In the second step (CHD, SW1,3 = on), the WL and CLAMP are activated, causing both I$_{CELL}$ and I$_{REF}$ to flow through the PMOS transistors of load 1 in red color. Due to the current-sampling behavior [15,16], the sampled voltages are produced based on the cell current (i.e., I$_{CELL}$) and the reference current (i.e., I$_{REF}$) at the gates and drains of load 1 (i.e., D1 node = V$_{DD}$ - V$_{TH}$ - V$_{OV\_ ICELL}$ and D2 node = V$_{DD}$ - V$_{TH}$ - V$_{OV\_ IREF}$).

Simultaneously, by coupling overdrive voltages from both D1 node and D2 node to G1 node and G2 node (i.e., V$_{OV\_ ICELL}$, V$_{OV\_ IREF}$) to load 2, this load generates doubled currents (i.e., 2I$_{CELL}$, 2I$_{REF}$) through double-sized width devices in blue color.

In the third step (SW2 = on), an increased sensing margin for the comparator node can be achieved by amplifying the current difference (i.e., D3 node = |2I$_{REF}$ - I$_{CELL}$|, D4 node = |2I$_{CELL}$ - I$_{REF}$|) between the original currents (i.e., I$_{CELL}$, I$_{REF}$) of load 1 and the doubled currents (i.e., 2I$_{CELL}$, 2I$_{REF}$) of load 2. As a result, this operation amplifies the sensing margin at the comparator.

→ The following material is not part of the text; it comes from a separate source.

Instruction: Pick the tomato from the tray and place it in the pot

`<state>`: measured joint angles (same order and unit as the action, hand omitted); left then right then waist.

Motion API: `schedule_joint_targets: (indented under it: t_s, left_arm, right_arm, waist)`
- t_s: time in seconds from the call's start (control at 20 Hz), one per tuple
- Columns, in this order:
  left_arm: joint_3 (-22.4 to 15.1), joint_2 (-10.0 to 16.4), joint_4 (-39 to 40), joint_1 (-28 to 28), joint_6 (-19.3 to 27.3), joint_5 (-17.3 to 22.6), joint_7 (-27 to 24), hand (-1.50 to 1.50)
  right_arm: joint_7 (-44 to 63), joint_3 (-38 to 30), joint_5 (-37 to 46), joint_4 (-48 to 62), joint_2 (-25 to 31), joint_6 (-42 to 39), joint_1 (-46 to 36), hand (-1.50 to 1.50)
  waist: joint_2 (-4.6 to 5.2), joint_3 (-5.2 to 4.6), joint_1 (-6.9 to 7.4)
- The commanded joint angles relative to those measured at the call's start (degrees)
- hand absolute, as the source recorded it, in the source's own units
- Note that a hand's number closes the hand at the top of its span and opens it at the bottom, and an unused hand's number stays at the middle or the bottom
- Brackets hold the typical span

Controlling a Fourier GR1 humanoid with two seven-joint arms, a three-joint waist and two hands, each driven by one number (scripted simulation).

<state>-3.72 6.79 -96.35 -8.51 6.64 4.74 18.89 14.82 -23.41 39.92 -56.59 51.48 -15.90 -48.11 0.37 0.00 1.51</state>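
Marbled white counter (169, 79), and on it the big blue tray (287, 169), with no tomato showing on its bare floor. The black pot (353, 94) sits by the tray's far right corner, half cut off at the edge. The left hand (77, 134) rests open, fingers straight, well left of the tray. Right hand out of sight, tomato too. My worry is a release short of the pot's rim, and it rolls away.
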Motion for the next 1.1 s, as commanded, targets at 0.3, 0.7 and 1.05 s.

Nevertheless, the two CSA types mentioned above improve the sensing margin compared to the conventional CSA using switches and additional steps [14,16]. However, as previously mentioned, these sense amplifiers require multiple steps to generate voltages for comparison.

Fig. 4. Schematics of TS-CSA [16].
../../Resources/ieie/JSTS.2024.24.3.226/fig4.png

4. Covalent-bonded CSA (CB-CSA)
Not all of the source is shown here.